Standard code sets for diagnosis and treatment have not existed up to this point. States have typically used "home-grown" codes for treatment procedures. Now, HIPAA requires that national, uniform codes be used. Certain code sets have been adopted by the HHS Secretary as national standards: the International Classification of Diseases, 9th Edition, Clinical Modification (Volumes 1, 2, and 3); the Current Procedural Terminology; the Centers for Medicare & Medicaid Services (CMS) Healthcare Common Procedure Coding System (HCPCS); the Code on Dental Procedures and Nomenclature; and the National Drug Codes.

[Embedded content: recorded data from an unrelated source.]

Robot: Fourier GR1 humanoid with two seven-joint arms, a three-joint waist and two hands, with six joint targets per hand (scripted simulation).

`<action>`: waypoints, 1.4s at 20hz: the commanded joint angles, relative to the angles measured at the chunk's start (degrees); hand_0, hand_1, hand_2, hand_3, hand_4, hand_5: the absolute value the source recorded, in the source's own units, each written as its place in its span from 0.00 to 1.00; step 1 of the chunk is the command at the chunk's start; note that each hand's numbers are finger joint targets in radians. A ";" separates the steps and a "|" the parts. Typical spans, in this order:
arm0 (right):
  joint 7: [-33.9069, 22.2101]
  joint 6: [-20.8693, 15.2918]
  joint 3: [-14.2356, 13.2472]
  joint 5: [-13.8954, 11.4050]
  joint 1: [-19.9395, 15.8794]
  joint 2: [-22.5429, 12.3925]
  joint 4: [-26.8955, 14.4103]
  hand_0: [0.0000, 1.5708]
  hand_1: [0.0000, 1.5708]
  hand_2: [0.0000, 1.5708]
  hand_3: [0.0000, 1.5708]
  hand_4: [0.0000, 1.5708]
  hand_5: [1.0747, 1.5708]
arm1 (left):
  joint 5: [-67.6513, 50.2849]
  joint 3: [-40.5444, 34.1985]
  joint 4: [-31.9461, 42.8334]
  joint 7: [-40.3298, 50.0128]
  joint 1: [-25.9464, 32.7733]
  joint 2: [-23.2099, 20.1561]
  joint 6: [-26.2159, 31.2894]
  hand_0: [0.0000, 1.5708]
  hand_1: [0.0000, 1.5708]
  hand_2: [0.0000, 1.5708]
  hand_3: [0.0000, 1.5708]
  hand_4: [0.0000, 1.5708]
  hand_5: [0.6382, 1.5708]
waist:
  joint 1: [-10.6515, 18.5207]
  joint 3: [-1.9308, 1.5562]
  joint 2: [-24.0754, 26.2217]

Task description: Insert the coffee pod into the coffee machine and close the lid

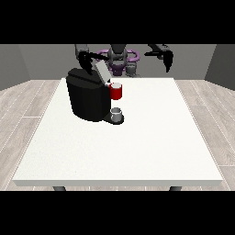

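- Black coffee machine sits left of frame centre, lid raised.
- Hand at the view's left by the lid; finger state unclear.
- Hand at the view's right hangs upper right, holding nothing, fingers relaxed.

table: large, white, square top, dark legs just showing under near edge | cup: small, grey, upright on table's far-left part | floor: pale wood-look planks around table on both sides | walls: plain grey behind
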State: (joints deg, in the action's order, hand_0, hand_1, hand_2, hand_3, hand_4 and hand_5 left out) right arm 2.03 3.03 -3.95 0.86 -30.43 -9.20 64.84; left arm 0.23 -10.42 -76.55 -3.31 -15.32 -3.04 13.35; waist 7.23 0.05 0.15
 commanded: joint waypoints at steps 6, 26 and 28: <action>2.13 -1.25 -0.72 -1.61 -5.87 1.01 -5.38 0.00 0.00 0.00 0.00 0.00 1.00 | -0.86 1.42 -2.91 -1.38 0.92 0.25 -1.63 0.00 0.00 0.00 0.00 0.00 1.00 | 1.22 -0.05 -4.32; 1.31 -0.27 3.02 -7.05 -14.42 2.38 -8.26 0.00 0.00 0.00 0.00 0.14 1.00 | -2.73 0.29 -0.69 -0.79 -1.59 -3.67 -2.08 0.00 0.00 0.00 0.00 0.09 1.00 | 0.40 -0.04 -5.60; 0.09 -1.31 3.14 -8.36 -17.59 1.67 -7.64 0.00 0.00 0.00 0.00 0.08 1.00 | -4.13 -1.06 1.51 -4.18 -0.97 -5.58 0.99 0.00 0.00 0.00 0.00 0.12 1.00 | 1.38 -0.03 -6.66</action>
State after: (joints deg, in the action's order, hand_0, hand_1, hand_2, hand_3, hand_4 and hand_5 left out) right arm 2.78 2.74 -1.54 -5.31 -44.55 -7.21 57.71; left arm -2.50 -10.68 -76.47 -5.98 -15.37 -7.18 12.31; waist 7.65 0.02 -4.99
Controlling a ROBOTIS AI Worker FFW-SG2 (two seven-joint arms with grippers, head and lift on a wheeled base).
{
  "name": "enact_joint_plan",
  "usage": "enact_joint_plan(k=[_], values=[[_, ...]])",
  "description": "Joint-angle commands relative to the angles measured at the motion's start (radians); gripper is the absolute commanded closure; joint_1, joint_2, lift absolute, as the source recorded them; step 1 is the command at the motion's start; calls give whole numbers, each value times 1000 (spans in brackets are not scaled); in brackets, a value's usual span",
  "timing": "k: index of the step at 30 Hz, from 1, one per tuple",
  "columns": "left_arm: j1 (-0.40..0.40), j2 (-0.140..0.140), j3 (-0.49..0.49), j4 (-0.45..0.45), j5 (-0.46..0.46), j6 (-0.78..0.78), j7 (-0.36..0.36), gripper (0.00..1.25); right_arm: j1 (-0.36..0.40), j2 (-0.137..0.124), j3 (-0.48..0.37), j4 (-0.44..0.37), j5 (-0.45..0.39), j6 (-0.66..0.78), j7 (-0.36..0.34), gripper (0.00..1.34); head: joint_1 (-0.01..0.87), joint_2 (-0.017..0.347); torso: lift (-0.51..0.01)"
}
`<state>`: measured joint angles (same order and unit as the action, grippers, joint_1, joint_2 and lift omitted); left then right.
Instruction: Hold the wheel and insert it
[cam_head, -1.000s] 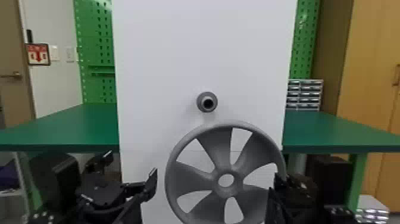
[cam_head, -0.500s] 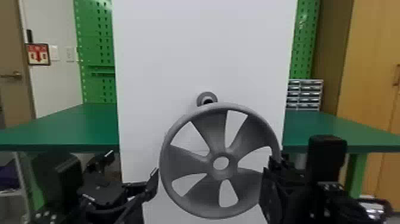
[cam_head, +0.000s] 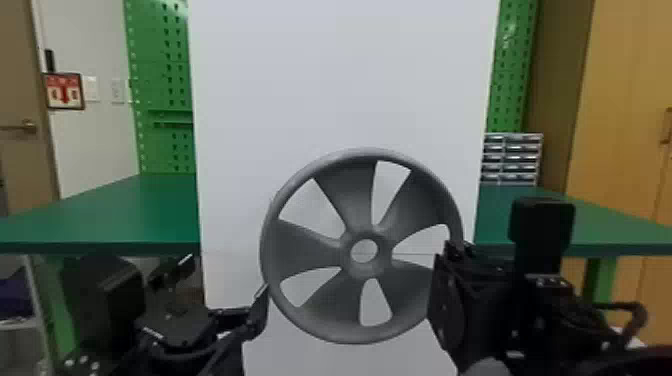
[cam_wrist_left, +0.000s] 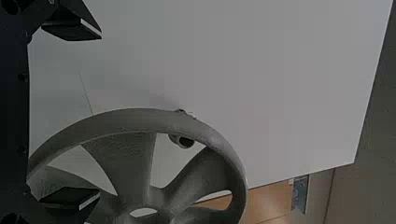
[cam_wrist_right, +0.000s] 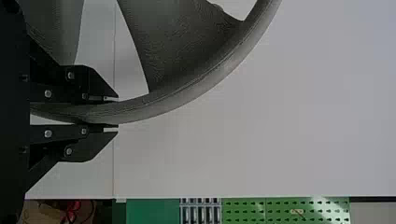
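Note:
The grey wheel (cam_head: 320, 313) is held upright, facing the head camera, in front of the white panel (cam_head: 340, 90). My right gripper (cam_head: 442, 295) is at its right side; in the right wrist view the right gripper (cam_wrist_right: 116, 113) is shut on the rim (cam_wrist_right: 154, 106). Standing open by the lower left rim is my left gripper (cam_head: 225, 277), one finger beside or touching it. In the left wrist view, the left gripper (cam_wrist_left: 99, 114) has its fingers wide apart, the wheel (cam_wrist_left: 135, 121) partly behind one. Through a spoke opening, the grey peg (cam_wrist_left: 183, 140) juts from the panel.
A green table (cam_head: 125, 215) extends on both sides of the panel. Small drawers (cam_head: 515, 157) stand on it at the right, with green pegboard (cam_head: 160, 75) behind. A wooden cabinet (cam_head: 620, 150) rises at the far right.
My right gripper has raised the wheel and shifted it slightly left, so that it covers the peg in the head view. The left arm has stayed nearly still.

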<state>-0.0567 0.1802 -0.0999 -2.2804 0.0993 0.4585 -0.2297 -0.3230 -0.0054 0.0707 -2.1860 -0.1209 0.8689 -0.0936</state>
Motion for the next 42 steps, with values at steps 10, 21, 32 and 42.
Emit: enact_joint_plan(k=[10,21,32,42], values=[[0,2,-6,2,0,0,1,101,-68,6,3,-23,35,65,-2,1168,210,9,-442],[-3,5,-14,6,-1,0,4,101,-116,6,11,-26,64,102,-2,1168,210,9,-442],[-3,7,-18,6,-7,0,4,101,-176,6,21,-34,84,171,-2,1168,210,9,-442],[-6,10,-21,7,-9,0,6,101,-212,6,24,-35,89,206,-21,1168,210,9,-442]])
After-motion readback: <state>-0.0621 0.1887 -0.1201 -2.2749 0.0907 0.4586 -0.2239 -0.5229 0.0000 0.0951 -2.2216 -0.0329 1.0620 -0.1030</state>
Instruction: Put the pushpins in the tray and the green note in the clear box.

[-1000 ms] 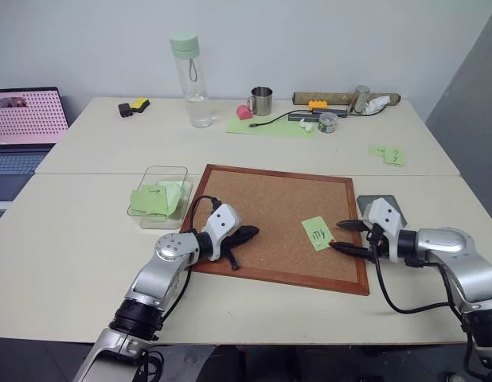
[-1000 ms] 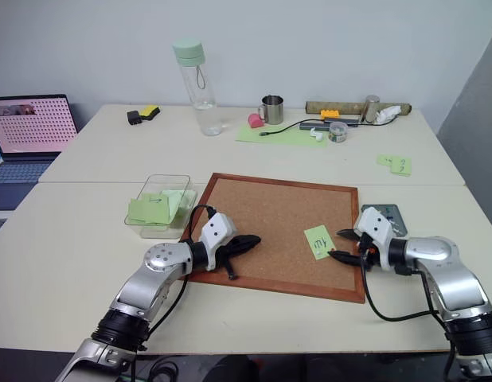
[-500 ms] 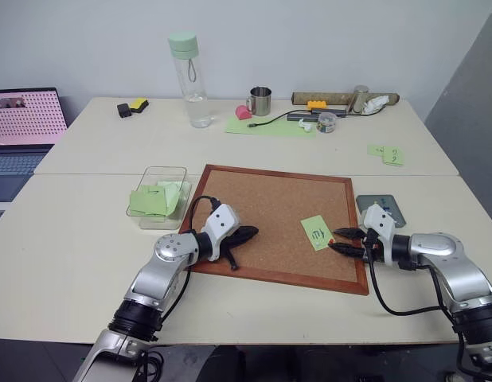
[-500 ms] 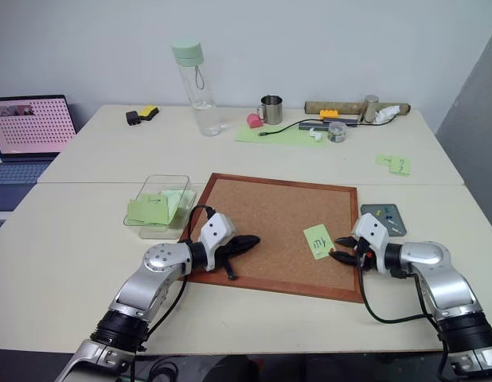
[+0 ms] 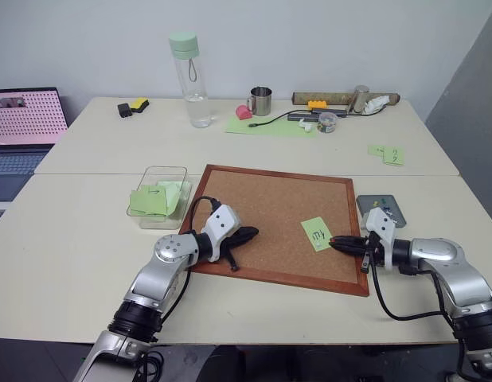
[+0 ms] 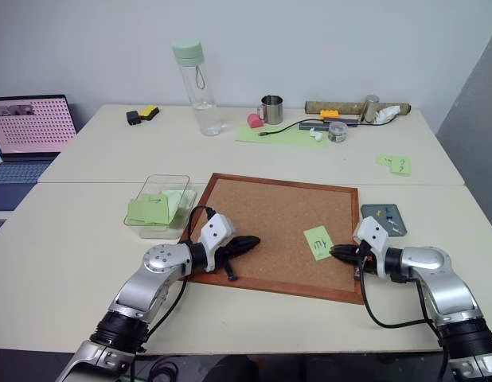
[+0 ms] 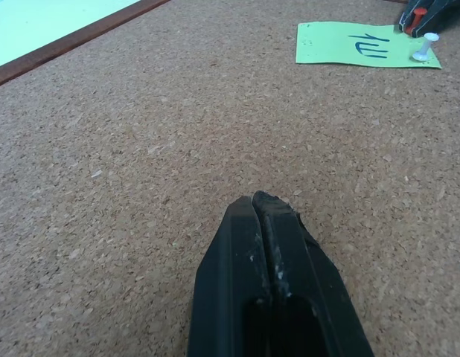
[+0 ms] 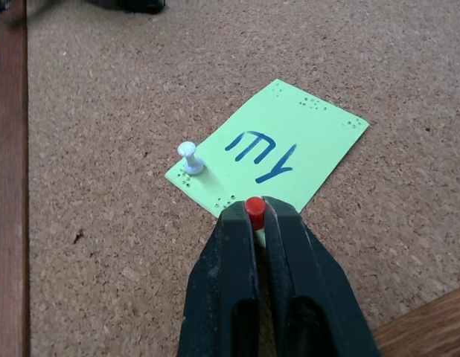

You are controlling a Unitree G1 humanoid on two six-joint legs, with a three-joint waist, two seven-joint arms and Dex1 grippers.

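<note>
On the cork board (image 5: 278, 219), at its right edge, I had the right gripper (image 8: 254, 212) pinched tight on the red pushpin (image 8: 253, 204), still stuck through a corner of the green note (image 8: 271, 152). A second pin, a white pushpin (image 8: 188, 156), stood in the neighbouring corner of that note. Left gripper (image 7: 266, 204) sat pressed together with nothing in it, resting over the board near its left edge. Tray (image 6: 382, 216) lay just off the board's right side, with small pins already in it, I couldn't tell their colours. Clear box (image 5: 159, 193) lay off the board's left side, holding other green notes.

Risks as I judged them: the grip was only on the pin's small head, so a skewed pull could let it slip out and drop. Pulling hard could also drag or tear the note, since the white pin was holding the other corner
</note>
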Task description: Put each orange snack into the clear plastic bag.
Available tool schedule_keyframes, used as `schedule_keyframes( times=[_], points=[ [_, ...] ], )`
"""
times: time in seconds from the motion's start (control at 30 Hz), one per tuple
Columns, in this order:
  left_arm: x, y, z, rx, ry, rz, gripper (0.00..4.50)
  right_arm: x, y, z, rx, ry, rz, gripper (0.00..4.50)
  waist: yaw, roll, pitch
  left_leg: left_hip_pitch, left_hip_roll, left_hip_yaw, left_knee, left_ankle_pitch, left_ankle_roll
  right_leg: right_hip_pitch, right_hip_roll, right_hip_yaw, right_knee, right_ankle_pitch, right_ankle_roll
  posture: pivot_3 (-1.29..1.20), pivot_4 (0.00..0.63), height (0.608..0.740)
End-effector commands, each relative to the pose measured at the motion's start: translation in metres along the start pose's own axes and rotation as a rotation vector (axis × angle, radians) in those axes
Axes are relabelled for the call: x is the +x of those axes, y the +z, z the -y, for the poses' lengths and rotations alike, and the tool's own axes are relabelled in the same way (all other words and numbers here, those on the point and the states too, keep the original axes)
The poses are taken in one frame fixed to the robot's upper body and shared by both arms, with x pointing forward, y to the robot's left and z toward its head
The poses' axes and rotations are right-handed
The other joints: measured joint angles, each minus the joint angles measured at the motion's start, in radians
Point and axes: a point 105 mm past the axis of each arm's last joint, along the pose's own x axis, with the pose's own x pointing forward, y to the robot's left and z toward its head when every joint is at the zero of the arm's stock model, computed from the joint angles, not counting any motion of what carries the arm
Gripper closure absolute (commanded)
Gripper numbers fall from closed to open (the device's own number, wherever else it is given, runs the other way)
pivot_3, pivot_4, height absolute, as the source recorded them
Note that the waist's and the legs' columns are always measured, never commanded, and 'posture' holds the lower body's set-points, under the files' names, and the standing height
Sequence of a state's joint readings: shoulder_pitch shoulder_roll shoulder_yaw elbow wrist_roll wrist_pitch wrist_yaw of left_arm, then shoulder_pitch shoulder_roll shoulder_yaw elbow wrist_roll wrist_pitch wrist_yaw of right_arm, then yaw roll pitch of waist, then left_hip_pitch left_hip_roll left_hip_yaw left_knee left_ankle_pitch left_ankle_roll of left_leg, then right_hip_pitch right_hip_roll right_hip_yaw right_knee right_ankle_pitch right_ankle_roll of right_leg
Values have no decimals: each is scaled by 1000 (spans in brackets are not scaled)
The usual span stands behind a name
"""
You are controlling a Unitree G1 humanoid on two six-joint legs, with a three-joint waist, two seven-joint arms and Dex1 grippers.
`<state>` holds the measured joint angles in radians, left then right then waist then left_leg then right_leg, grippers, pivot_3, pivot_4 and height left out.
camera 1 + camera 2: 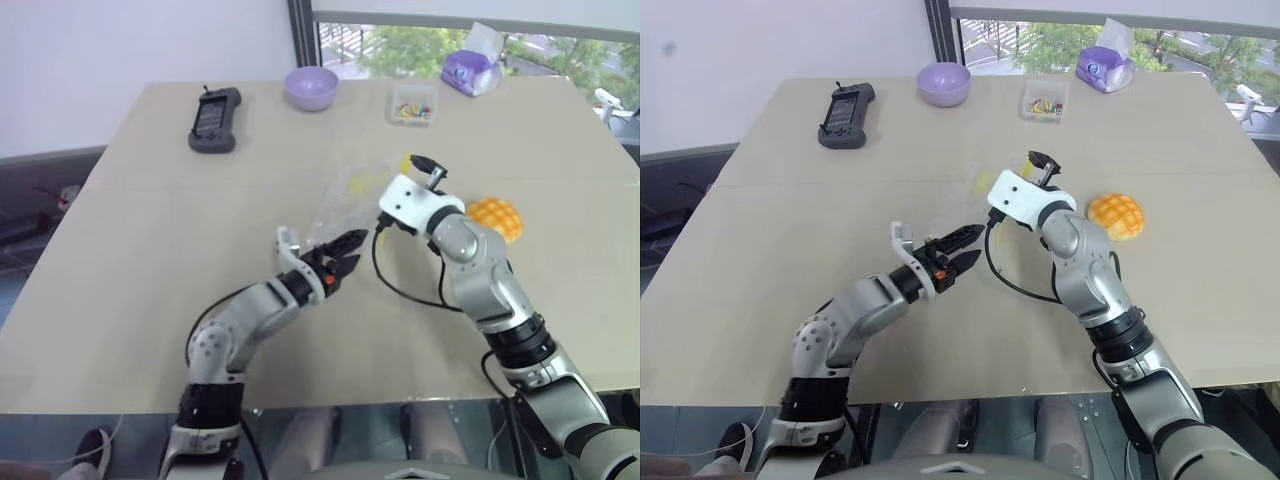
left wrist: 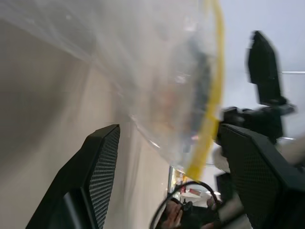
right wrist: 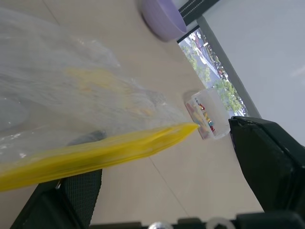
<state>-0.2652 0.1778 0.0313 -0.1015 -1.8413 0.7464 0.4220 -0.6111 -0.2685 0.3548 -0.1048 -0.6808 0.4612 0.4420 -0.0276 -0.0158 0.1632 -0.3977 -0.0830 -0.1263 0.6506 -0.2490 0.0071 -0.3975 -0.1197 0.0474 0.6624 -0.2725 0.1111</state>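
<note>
clear plastic bag (image 3: pixel 71 100) thin crinkly transparent film w/ glossy yellow seal strip, orange snack (image 1: pixel 498 216) matt, grid-scored crust, table (image 1: pixel 150 250) smooth matt beige top, left gripper (image 2: pixel 169 183) fingers (image 2: pixel 102 167) black w/ fine mesh-textured pads, purple bowl (image 1: pixel 311 87) smooth plastic-looking, satin

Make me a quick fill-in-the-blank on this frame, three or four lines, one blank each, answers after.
1. The round orange-yellow bun with the grid top lies on the table on the robot's ____ side.
2. The crinkly clear plastic bag has a seal strip coloured ____.
3. The left gripper's black fingers stand ____.
4. The small bowl at the table's far edge is coloured ____.

Answers: right; yellow; open; purple
</note>
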Motion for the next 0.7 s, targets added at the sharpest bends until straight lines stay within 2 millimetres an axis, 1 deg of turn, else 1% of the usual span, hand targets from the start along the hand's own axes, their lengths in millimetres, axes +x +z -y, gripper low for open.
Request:
schedule_keyframes(
  times=[0.03,0.13,0.17,0.2,0.3,0.33,0.37,0.4,0.47,0.57,0.63,0.7],
  points=[
    [4,0,-2,9,10,5,969,-1,12,14,-3,-49,43,0,0,0,0,0,0,0,0,0,0,0,0,0,0,0,0,0,150,740],
    [3,9,-7,9,39,48,969,-1,12,15,-1,-54,42,0,0,0,0,0,0,0,0,0,0,0,0,0,0,0,0,0,150,740],
    [3,12,-8,3,42,59,1476,-1,11,15,-1,-55,41,0,-1,0,0,0,0,0,0,0,0,0,0,0,0,0,0,0,150,740],
    [2,14,-8,-3,35,64,1726,-1,11,15,0,-55,41,0,-1,0,0,0,0,0,0,0,0,0,0,0,0,0,0,0,150,740],
    [0,14,0,-29,-15,58,3093,-1,10,15,2,-57,39,0,-3,0,0,0,0,0,0,0,0,0,0,0,0,0,0,0,150,740],
    [-1,14,2,-33,-24,56,3465,-1,10,15,2,-57,39,0,-3,0,0,0,0,0,0,0,0,0,0,0,0,0,0,0,150,740],
    [-1,14,3,-32,-26,53,4063,-1,10,15,3,-58,38,0,-3,0,0,0,0,0,0,0,0,0,0,0,0,0,0,0,150,740],
    [-1,14,3,-31,-25,52,4415,-1,9,16,3,-58,39,0,-2,0,0,0,0,0,0,0,0,0,0,0,0,0,0,0,150,740],
    [-1,15,3,-32,-24,51,4415,-2,9,15,1,-55,44,0,-2,0,0,0,0,0,0,0,0,0,0,0,0,0,0,0,150,740],
    [-3,14,7,-31,-38,16,4415,-4,9,9,-24,-17,84,0,-2,0,0,0,0,0,0,0,0,0,0,0,0,0,0,0,150,740],
    [-7,11,11,-17,-64,-32,4415,-6,9,4,-65,12,133,0,-1,0,0,0,0,0,0,0,0,0,0,0,0,0,0,0,150,740],
    [-11,13,13,-2,-77,-74,4415,-7,5,0,-147,38,190,0,-1,0,0,0,0,0,0,0,0,0,0,0,0,0,0,0,150,740]
  ],
)
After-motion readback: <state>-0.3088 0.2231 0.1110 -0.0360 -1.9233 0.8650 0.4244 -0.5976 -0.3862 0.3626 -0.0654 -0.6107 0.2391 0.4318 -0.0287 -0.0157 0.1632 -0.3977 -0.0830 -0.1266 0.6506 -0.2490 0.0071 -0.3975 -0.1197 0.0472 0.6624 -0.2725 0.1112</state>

Unfortunately, says Ronald W. Manderscheid, Ph.D., Chief of the Survey and Analysis Branch of the Division of State and Communities Systems Development within SAMHSA's Center for Mental Health Services (CMHS), these code sets did not originally include codes for many of the services offered by mental health and substance abuse treatment providers.

For the past 2 years, CSAT, the CMHS Decision Support 2000+ Initiative, and other groups worked to solve the problem by creating a more complete code set for behavioral health services and proposing them for inclusion into the CMS HCPCS code set. The large majority of these codes were adopted by the CMS and are now posted on the CMS Web site.

Also, while some providers may be able to adapt existing systems to comply with HIPAA's electronic transactions provision, most will need outside help, Dr. Manderscheid says. Providers can use health care clearinghouses to translate their transaction data into acceptable formats or purchase software to do the job.

Either way, Dr. Manderscheid's advice is the same: caveat emptor (buyer beware). "The burden of proof concerning the accuracy of the data ultimately lies with the provider or plan," he explains. Providers who go the software route should consult SAMHSA's handbooks for each of the eight electronic transactions to ensure that they're meeting the standards. (See "Resources")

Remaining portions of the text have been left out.